Adbusters, whose magazine has a circulation of 120,000 and which is known for its spoofs of popular advertisements, came up with the Occupy Wall Street idea after Arab Spring protests toppled governments in Egypt, Libya and Tunisia, said Kalle Lasn, 69, Adbusters co-founder.
“It came out of these brainstorming sessions we have at Adbusters,” Lasn told Reuters, adding they began promoting it online on July 13. “We were inspired by what happened in Tunisia and Egypt and we had this feeling that America was ripe for a Tahrir moment.”
“We felt there was a real rage building up in America, and we thought that we would like to create a spark which would give expression for this rage.”
Lasn said Adbusters is 95 percent funded by subscribers paying for the magazine. “George Soros’s ideas are quite good, many of them. I wish he would give Adbusters some money, we sorely need it,” he said. “He’s never given us a penny.”
Other support for Occupy Wall Street has come from online funding website Kickstarter, where more than $75,000 has been pledged, deliveries of food and from cash dropped in a bucket at the park. Liberal film maker Michael Moore has also pledged to donate money.
The protests began in earnest on September 17, triggered by an Adbusters campaign featuring a provocative poster showing a ballerina dancing atop the famous bronze bull in New York’s financial district as a crowd of protesters wearing gas masks approach behind her.
Dressed in anarchist black, the battle-ready mob is shrouded in a fog suggestive of tear gas or fires burning. Some are wearing gas masks, others wielding sticks. The poster’s message seems to be a heady combination of sexuality, violence, excitement and adventure.
Former carpenter Robert Daros, 23, saw that poster in a cafe in Fort Lauderdale, Florida. Having lost his work as a carpenter after Florida’s speculative construction boom collapsed in a heap of sub-prime mortgage foreclosures, he quit his job as a bartender and traveled to New York City with just a sleeping bag and the hope of joining the protest movement.
Daros was one of the first people to arrive on Wall Street for the so-called occupation on September 17, when protesters marched and tried to camp on Wall Street only to be driven off by police to Zuccotti Park - two acres of concrete without a blade of grass near the rising One World Trade Center.
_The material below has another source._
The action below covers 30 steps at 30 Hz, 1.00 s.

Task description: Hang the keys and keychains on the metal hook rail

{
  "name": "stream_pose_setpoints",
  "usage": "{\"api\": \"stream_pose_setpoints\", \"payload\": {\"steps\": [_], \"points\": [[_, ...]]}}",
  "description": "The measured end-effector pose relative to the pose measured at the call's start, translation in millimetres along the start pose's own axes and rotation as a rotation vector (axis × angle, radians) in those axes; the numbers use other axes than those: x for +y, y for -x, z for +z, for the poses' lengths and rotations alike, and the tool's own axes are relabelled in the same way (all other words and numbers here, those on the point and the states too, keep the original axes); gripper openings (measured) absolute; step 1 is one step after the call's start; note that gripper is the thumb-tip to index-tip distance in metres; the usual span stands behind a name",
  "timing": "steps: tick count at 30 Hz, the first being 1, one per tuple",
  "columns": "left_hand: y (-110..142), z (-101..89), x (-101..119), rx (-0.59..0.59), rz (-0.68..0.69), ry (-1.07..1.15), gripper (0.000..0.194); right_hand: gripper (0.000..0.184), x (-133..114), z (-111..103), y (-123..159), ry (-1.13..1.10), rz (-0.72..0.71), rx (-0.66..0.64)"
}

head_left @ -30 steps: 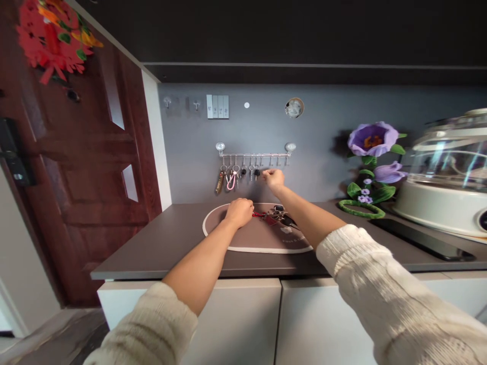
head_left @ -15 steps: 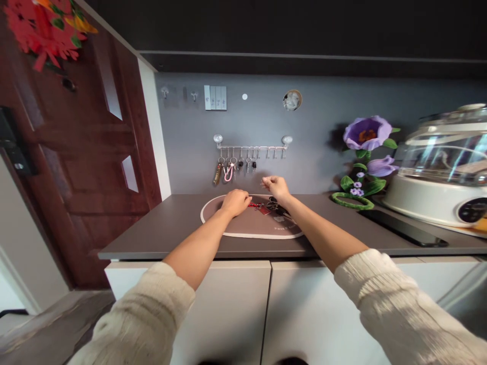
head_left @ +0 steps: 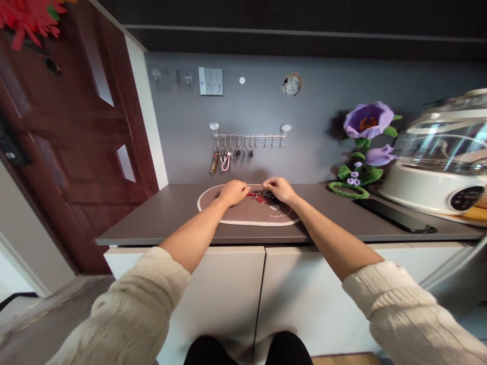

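My left hand (head_left: 233, 192) rests curled on the left part of a brown oval mat (head_left: 243, 215), its fingertips at a red-tagged bunch of keys (head_left: 257, 196). My right hand (head_left: 280, 188) is lowered over a dark key bunch (head_left: 274, 201) on the same mat, fingers bent and pinched at it. Above on the grey wall hangs a metal hook rail (head_left: 249, 136) with several key rings (head_left: 227, 158) on its left hooks; the right hooks are bare.
The mat lies on a dark countertop (head_left: 171, 218) over white cabinet doors. A wooden door (head_left: 64, 137) stands at left. At right are purple fabric flowers (head_left: 367, 142), a black flat device (head_left: 393, 217) and a white appliance with a clear lid (head_left: 441, 162).
My right hand came down from the hook rail to the keys on the mat. My left hand stayed at the red key bunch. The view tipped downward.
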State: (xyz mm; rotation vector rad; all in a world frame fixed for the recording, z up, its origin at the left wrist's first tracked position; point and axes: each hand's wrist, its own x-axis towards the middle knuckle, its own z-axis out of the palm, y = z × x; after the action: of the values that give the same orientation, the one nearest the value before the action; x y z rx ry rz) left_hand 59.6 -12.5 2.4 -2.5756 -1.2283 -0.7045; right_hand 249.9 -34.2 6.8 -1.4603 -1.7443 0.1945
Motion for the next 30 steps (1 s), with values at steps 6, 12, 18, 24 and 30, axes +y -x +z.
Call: {"api": "stream_pose_setpoints", "payload": {"steps": [6,12,18,24,30], "points": [[-2,2.6,-3,-0.002,0.01,0.007,0.039,0.01,1,2,4,0.116,-0.013,-0.051],[-3,4.0,-4,0.007,0.023,0.017,0.039,0.011,7,8,0,0.243,-0.115,-0.08],[-8,10.6,-8,0.007,0.053,0.027,0.035,0.019,6,11,-1,0.37,-0.195,-0.119],[-11,22.0,-13,0.021,0.121,0.096,0.03,0.02,5,13,-2,0.403,-0.189,-0.125],[-10,25.4,-14,-0.04,0.116,0.037,0.018,0.02,9,15,-4,0.406,-0.201,-0.127]]}}
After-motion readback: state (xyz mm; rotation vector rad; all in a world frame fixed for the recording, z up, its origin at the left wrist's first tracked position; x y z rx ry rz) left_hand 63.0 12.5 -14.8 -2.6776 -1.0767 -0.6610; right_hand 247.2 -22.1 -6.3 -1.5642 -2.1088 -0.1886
“When I was a carpenter, I lost my job because the financier of my project was arrested for corporate fraud,” said Daros, who was wearing a red arm band to show he was helping out in the medic section of the Occupy Wall Street camp.
Since its obscure beginnings, the campaign has drawn global media attention in places as far-flung as Iran and China. The Times of London, however, was not alone when it called the protests “Passionate but Pointless.”
Adbusters’ co-founder Lasn dismisses that, reeling off specific demands: a tax on the richest 1 percent, a tax on currency trades and a tax on all financial transactions.
“Down the road, there will be crystal clear demands coming out of this movement,” he said. “But this first phase of the movement is messy and leaderless and demandless.”